Spatial-Temporal Noise Reduction and Contrast Enhancement in Digital Images
Find Innovative SolutionsGenerate Solutions
Solution Overview
Problem
Existing image processing technologies struggle to effectively reduce noise and enhance contrast in digital images, particularly in the context of camera systems, where noise reduction methods are limited and contrast enhancement techniques are inadequate.
Innovation Solution
A method and system for spatial-temporal noise reduction and contrast enhancement that involves calculating spatial and temporal weights for each pixel, applying selective filtering based on these weights, and utilizing edge detection algorithms to enhance contrast, incorporating a three-dimensional noise reduction block and contrast enhancement block in the image processing pipeline.
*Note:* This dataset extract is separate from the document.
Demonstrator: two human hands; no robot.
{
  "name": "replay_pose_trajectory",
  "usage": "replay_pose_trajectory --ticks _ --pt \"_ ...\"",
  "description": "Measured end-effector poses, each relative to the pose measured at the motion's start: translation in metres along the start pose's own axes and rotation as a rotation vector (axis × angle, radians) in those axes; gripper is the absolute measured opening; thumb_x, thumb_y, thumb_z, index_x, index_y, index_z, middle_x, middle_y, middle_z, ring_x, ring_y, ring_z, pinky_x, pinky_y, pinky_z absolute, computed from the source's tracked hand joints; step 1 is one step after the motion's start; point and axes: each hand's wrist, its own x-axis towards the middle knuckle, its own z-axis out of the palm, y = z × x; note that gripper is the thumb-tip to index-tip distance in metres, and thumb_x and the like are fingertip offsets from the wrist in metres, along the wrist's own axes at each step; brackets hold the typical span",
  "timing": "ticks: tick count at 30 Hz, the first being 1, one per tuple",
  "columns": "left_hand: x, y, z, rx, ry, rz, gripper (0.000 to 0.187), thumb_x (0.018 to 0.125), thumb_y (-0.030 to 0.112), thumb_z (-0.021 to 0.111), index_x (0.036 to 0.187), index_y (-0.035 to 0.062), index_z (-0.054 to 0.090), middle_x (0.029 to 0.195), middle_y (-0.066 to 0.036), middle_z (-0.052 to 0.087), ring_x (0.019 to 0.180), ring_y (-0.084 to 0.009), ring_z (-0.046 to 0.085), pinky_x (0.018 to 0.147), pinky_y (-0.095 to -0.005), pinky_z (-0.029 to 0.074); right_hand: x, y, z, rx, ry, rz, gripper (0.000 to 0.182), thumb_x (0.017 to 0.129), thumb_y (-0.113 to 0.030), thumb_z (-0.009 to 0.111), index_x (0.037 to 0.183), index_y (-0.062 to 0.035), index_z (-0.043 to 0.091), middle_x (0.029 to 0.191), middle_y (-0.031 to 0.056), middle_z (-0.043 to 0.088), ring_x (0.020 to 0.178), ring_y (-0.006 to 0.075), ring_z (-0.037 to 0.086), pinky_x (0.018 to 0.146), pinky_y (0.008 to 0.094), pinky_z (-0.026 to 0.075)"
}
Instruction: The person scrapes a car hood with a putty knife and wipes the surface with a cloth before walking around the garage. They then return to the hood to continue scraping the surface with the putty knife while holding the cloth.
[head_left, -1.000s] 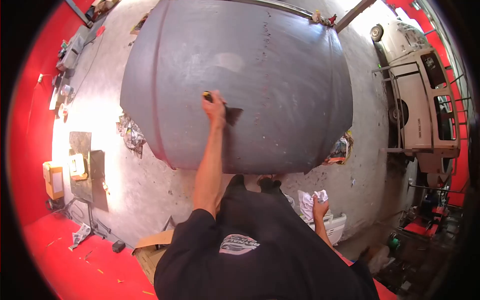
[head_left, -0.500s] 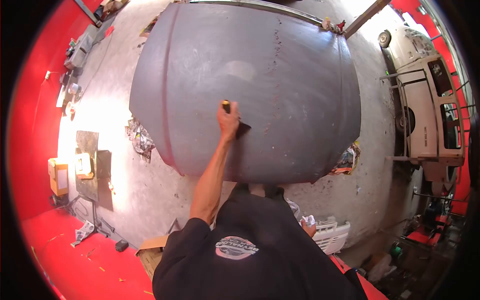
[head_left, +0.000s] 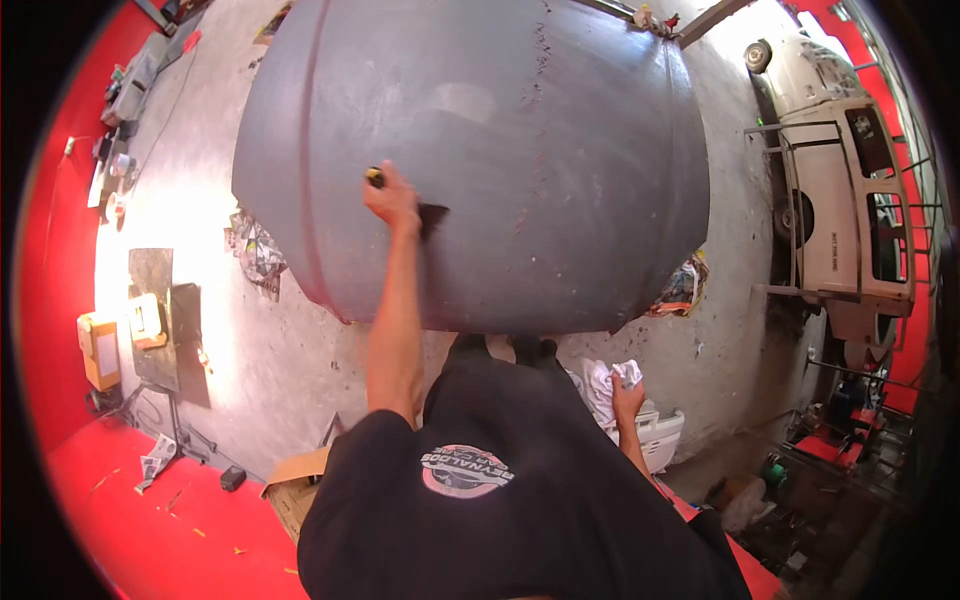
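A large grey car hood (head_left: 470,200) spreads out in front of me, with a line of rough marks right of its middle. Above its left half, my left hand (head_left: 397,203) is closed round a tool with a black and yellow handle end (head_left: 375,177); a dark shape, tool or shadow, shows to the right of the hand. Low at the right, beside my body, my right hand (head_left: 627,399) grips a crumpled white cloth (head_left: 603,388).
A light stand with a bright lamp (head_left: 147,320) is at the left. A cardboard box (head_left: 295,490) lies near my left side. A white slatted part (head_left: 660,438) stands behind my right hand. A beige van (head_left: 845,215) is at the far right.
My left hand with the tool has moved left and slightly up over the hood. My right hand has risen, bringing more of the white cloth into view. The whole view has shifted a little.
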Motion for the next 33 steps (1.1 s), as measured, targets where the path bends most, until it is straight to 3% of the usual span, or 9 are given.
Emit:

Engineering Contradictions & Design Principles
Engineering Contradiction Analysis
1Object-affected harmful factors
If conventional noise reduction methods are applied, then noise is reduced to some extent, but image contrast deteriorates and edges become blurred
Solution Approach 1:
The patent applies different processing strengths to different regions of the image based on local characteristics. Edge regions receive minimal filtering to preserve sharpness, while uniform regions receive stronger noise reduction. This is achieved by detecting edge regions and adjusting the filtering strength accordingly, allowing noise reduction without compromising edge quality.
Solution Approach 2:
The filtering strength is dynamically adjusted based on local image characteristics rather than applying a uniform filter strength across the entire image. The system adapts the noise reduction intensity to match local variations in edge density and texture, enabling effective noise reduction in smooth areas while preserving edges in complex regions.
2Object-affected harmful factors
If stronger filtering is applied to reduce noise, then noise reduction improves, but image detail and contrast are lost
Solution Approach 1:
Different filtering strengths are applied to different regions based on their local characteristics. Regions with high detail content receive weaker filtering to preserve information, while uniform regions receive stronger filtering for effective noise reduction. This spatially adaptive approach prevents information loss in critical areas.
Solution Approach 2:
The patent applies filtering selectively rather than uniformly across the entire image. By identifying and protecting edge regions and high-detail areas from strong filtering while applying noise reduction where safe, the system achieves effective noise reduction without excessive information loss in critical image regions.
3Manufacturing precision
If conventional contrast enhancement techniques are used, then contrast is improved, but noise is amplified
Solution Approach 1:
The patent performs noise reduction before contrast enhancement in a sequential processing pipeline. By removing noise first and then applying contrast enhancement to the cleaned image, the system avoids amplifying noise during the contrast enhancement stage, achieving both good contrast and low noise levels.
4Object-affected harmful factors
If spatial filtering is applied to reduce noise, then noise is reduced, but temporal information and motion details are degraded
Solution Approach 1:
The patent separates spatial and temporal processing into distinct stages. Spatial noise reduction is applied to individual frames, and temporal filtering is applied separately to preserve motion information. This segmentation allows each processing stage to optimize for its specific function without interfering with the other, maintaining both noise reduction effectiveness and temporal fidelity.
Data Source
Figure 1
Figure 2
Figure 3
AI summary
Embodiments of the present invention disclose a system and method for reducing noise in a digital image. The method comprises calculating a spatial weight for each pixel s in a current frame, wherein said spatial weight is computed based on a summation of diffused values associated with the pixel s; and selectively filtering an intensity I of the pixel s spatially using said spatial weight.